Thursday Thirteen #710

This is a list of things to think about before committing to a relationship, especially marriage or living together.

1. Money. How does each person handle finances? Are you both thrifty? Both in debt?

2. Children. Does each person want children?

3. Health. Does one or the other person have health issues? Does the healthy person understand the person who is not the healthiest?

4. Physical attractiveness. Does this matter to either person? If one person puts on 30 pounds, will there be problems?

5. Sexual appetite. Some need it, some don't. Is there compatibility there?

6. Travel. Does one person want to travel while the other doesn't?

7. Chores. In this day and age, household chores should be split, particularly if both parties work in jobs outside the home (or have inside offices with 8-hour jobs). 

8. Politics.

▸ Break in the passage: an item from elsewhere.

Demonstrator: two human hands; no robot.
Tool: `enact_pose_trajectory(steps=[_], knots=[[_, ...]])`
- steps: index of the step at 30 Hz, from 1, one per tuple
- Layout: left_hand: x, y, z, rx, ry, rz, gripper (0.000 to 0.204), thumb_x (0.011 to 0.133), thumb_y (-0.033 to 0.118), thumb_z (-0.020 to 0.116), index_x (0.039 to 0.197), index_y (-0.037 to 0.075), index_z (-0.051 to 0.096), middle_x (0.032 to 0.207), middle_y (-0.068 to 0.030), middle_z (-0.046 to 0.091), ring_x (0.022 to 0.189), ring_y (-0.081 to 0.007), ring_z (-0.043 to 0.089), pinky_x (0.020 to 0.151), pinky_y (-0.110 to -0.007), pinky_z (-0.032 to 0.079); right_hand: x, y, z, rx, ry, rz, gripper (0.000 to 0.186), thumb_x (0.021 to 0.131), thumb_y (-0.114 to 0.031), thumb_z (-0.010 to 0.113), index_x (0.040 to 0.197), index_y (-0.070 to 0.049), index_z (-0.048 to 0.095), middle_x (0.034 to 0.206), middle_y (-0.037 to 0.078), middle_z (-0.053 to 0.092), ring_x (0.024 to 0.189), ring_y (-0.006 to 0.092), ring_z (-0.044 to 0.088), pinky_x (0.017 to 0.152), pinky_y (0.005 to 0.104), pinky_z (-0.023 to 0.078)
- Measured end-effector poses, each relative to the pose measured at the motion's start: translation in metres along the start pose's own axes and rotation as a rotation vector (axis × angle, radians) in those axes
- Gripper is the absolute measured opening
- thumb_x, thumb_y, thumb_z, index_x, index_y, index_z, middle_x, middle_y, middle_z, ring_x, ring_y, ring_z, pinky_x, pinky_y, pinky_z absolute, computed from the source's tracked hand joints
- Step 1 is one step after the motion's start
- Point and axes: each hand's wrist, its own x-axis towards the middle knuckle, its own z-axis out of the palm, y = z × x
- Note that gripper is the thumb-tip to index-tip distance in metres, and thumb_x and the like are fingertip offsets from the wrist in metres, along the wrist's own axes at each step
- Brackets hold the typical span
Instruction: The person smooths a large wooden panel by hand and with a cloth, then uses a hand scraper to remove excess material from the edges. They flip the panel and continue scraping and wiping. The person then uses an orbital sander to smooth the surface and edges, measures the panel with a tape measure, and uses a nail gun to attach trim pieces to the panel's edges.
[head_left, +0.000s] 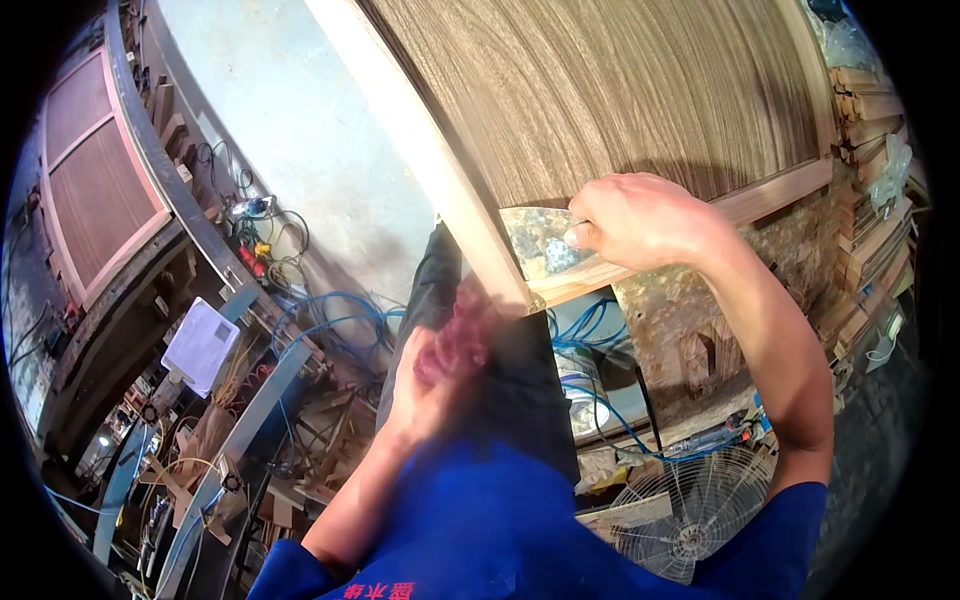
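Observation:
In front of me lies a large wood-grain panel (pixel 620 90) with a pale wooden frame (pixel 420 150) round it. My right hand (pixel 640 220) reaches over the near frame rail and pinches the edge of a thin, stained, speckled sheet (pixel 545 242) with a curved rim, at the frame's near corner. Whether it is a scraper or a lid, I cannot tell. My left hand (pixel 415 385), lower and to the left near the frame's end, is closed round a crumpled dark-red cloth (pixel 455 345), smeared by motion.
Far left, another framed panel (pixel 108 170) rests on a stand. Below it are a white sheet (pixel 200 345), blue hoses (pixel 340 310) and wood scraps. A round fan guard (pixel 690 535) stands at lower right. Stacked wood strips (pixel 865 215) line the right side.

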Motion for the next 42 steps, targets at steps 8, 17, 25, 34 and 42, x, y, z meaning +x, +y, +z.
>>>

Does each party have strong opinions about particular facets of the political arena? Are differences insurmountable? Can there be agreement not to discuss differences?

9. Boundaries. Each person should have personal space and boundaries. Along with this, at what point would one person or the other walk out? If one person slaps the other, is that the end game? (Abuse should never be tolerated by anyone, but it should not be met with violence. Just leave.)

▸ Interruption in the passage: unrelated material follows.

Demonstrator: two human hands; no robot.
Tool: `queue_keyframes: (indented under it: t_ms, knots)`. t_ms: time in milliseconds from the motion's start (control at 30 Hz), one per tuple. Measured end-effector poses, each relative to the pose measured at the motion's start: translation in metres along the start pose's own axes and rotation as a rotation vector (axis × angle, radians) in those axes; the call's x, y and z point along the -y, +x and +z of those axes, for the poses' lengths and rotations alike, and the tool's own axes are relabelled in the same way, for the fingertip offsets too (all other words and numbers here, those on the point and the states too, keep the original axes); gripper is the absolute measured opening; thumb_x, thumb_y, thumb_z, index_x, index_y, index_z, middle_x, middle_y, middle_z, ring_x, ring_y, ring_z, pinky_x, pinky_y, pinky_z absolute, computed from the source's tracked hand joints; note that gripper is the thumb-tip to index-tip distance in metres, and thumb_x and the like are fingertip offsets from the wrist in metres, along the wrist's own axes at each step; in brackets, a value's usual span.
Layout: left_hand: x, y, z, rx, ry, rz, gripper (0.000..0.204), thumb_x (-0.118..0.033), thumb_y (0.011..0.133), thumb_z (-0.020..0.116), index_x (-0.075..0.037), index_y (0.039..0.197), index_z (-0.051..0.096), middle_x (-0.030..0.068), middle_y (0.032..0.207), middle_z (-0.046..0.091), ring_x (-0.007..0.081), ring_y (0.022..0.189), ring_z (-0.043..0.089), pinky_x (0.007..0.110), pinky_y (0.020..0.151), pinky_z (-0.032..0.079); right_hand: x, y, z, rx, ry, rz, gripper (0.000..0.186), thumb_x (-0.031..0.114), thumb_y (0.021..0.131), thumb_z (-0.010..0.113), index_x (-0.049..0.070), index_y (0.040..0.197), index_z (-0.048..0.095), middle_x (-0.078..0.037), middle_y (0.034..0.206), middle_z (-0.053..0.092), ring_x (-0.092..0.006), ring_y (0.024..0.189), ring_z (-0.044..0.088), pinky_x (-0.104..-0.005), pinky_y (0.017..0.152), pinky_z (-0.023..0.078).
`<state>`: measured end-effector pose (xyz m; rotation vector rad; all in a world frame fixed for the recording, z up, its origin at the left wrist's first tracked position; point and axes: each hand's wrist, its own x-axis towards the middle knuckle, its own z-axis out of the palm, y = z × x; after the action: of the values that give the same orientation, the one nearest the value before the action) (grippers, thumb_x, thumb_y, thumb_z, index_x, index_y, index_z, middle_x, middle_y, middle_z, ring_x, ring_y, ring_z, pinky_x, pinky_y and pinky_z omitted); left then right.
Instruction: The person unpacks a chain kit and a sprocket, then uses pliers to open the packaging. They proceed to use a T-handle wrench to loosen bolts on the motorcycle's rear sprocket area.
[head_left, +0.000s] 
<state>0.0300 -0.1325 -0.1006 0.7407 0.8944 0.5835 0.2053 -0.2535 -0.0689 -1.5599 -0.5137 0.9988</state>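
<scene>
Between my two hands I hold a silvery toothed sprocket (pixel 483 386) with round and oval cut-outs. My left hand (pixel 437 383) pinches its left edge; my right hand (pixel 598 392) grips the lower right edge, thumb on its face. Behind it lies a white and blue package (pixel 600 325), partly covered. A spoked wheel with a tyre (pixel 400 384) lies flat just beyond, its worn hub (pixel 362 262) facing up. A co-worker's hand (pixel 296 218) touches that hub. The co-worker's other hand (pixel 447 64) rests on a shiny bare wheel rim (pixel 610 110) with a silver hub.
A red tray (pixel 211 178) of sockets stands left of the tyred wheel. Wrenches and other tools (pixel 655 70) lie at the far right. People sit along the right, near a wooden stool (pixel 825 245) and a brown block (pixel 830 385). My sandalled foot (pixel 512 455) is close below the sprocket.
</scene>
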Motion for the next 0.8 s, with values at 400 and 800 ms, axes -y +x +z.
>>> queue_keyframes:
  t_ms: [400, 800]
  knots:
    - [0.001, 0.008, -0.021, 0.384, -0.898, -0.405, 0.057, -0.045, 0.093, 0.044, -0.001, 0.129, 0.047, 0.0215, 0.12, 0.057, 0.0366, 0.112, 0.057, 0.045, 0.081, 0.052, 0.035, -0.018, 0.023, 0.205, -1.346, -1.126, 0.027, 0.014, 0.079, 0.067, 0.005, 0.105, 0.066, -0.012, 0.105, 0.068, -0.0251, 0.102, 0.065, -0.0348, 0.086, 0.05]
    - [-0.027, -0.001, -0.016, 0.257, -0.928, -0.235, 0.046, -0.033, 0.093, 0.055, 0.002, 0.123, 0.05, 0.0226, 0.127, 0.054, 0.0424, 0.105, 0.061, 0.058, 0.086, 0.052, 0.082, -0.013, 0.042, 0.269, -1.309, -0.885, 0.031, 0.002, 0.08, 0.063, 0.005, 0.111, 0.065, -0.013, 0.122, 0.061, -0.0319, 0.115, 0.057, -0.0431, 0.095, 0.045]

10. Pets. Maybe one person likes cats and the other likes dogs. How does that work?

11. Religion. Does each person have a faith that is similar? Are both agnostics? Can any deep-seated beliefs be acknowledged and handled by both persons?

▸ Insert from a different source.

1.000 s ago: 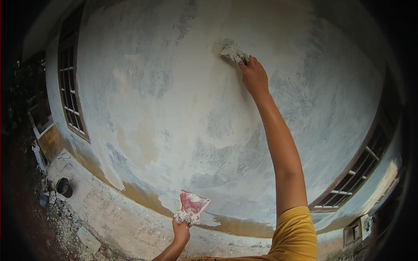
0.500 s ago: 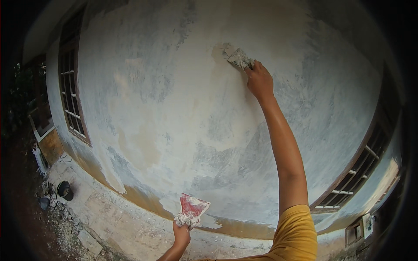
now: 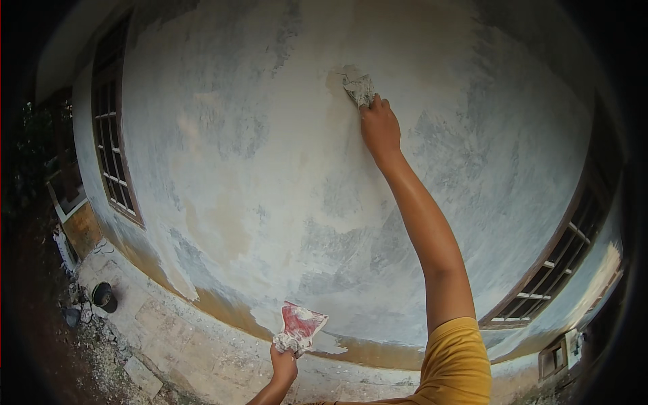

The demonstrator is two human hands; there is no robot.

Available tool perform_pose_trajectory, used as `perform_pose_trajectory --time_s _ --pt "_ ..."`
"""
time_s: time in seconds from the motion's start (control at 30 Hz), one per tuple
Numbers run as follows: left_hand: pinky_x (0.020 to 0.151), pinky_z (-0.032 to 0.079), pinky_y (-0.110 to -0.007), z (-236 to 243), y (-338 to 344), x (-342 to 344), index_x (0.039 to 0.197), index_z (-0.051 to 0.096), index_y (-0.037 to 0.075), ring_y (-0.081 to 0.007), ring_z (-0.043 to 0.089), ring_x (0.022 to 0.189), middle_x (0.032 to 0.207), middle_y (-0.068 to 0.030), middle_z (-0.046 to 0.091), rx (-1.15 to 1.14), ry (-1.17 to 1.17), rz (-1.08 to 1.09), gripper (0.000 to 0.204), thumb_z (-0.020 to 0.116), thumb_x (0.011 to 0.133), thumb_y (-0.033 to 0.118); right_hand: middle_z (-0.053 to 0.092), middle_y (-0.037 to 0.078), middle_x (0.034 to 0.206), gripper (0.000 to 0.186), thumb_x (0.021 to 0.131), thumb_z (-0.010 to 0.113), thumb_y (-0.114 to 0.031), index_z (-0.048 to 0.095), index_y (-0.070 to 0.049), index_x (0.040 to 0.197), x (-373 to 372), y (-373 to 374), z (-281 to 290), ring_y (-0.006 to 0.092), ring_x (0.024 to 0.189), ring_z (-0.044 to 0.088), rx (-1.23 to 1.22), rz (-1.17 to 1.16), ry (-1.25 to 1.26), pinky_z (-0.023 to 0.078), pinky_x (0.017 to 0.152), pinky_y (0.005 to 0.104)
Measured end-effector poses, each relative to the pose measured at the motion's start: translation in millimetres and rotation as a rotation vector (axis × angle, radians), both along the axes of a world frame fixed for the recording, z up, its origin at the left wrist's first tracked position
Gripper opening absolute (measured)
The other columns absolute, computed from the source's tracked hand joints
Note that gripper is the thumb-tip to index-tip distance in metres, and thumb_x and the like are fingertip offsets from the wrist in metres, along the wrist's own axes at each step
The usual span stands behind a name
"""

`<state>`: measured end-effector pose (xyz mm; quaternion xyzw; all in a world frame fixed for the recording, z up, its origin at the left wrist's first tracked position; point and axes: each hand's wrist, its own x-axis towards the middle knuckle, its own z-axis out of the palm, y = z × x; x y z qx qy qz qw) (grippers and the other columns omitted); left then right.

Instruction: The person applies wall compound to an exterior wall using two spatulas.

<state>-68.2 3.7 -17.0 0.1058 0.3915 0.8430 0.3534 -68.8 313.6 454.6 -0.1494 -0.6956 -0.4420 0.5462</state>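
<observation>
My right hand (image 3: 380,128) is raised high in front of me, closed round the handle of a putty knife (image 3: 360,89) caked with pale filler. Its blade lies against the wall (image 3: 290,155), at the edge of a damp-looking beige patch (image 3: 335,81). Low down, my left hand (image 3: 284,362) grips a second putty knife, a red one (image 3: 300,324) smeared with white putty, with its wide edge pointing up. Thick putty clings round its handle end, beside my fingers. The left one is held apart from the raised knife.
White and grey smears cover the wall, with a bare ochre strip (image 3: 378,354) along its foot. Barred windows stand at left (image 3: 113,148) and right (image 3: 550,270). A dark bucket (image 3: 102,297) sits on the paved walkway (image 3: 175,337), near rubble (image 3: 101,344).
My right hand has moved left with its putty knife, whose blade has turned more upright against the wall. My left hand and the red putty knife have barely shifted.
</observation>
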Motion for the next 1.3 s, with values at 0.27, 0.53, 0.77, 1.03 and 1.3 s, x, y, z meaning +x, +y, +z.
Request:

12. Mental Health. Does each person have a grip on reality? Does one drink too much, or use drugs? Are there are other mental health concerns, such as depression? 

13. Where to live. Is location important to one person and not the other? Does one like the beach and the other the mountains?

None of these problems are insurmountable, but healthy adults should enter relationships knowing if any of these issues may prove troublesome. 

Do you have any tips for relationships?


Thursday Thirteen is played by lots of people; there is a list here if you want to read other Thursday Thirteens and/or play along. I've been playing for a while and this is my 710th time to do a list of 13 on a Thursday. Or so sayth the Blogger counter, anyway.

4 comments:

  1. For me it was all about the chemistry, the philosophical alignments and respect. The rest got worked out and we're still working it out.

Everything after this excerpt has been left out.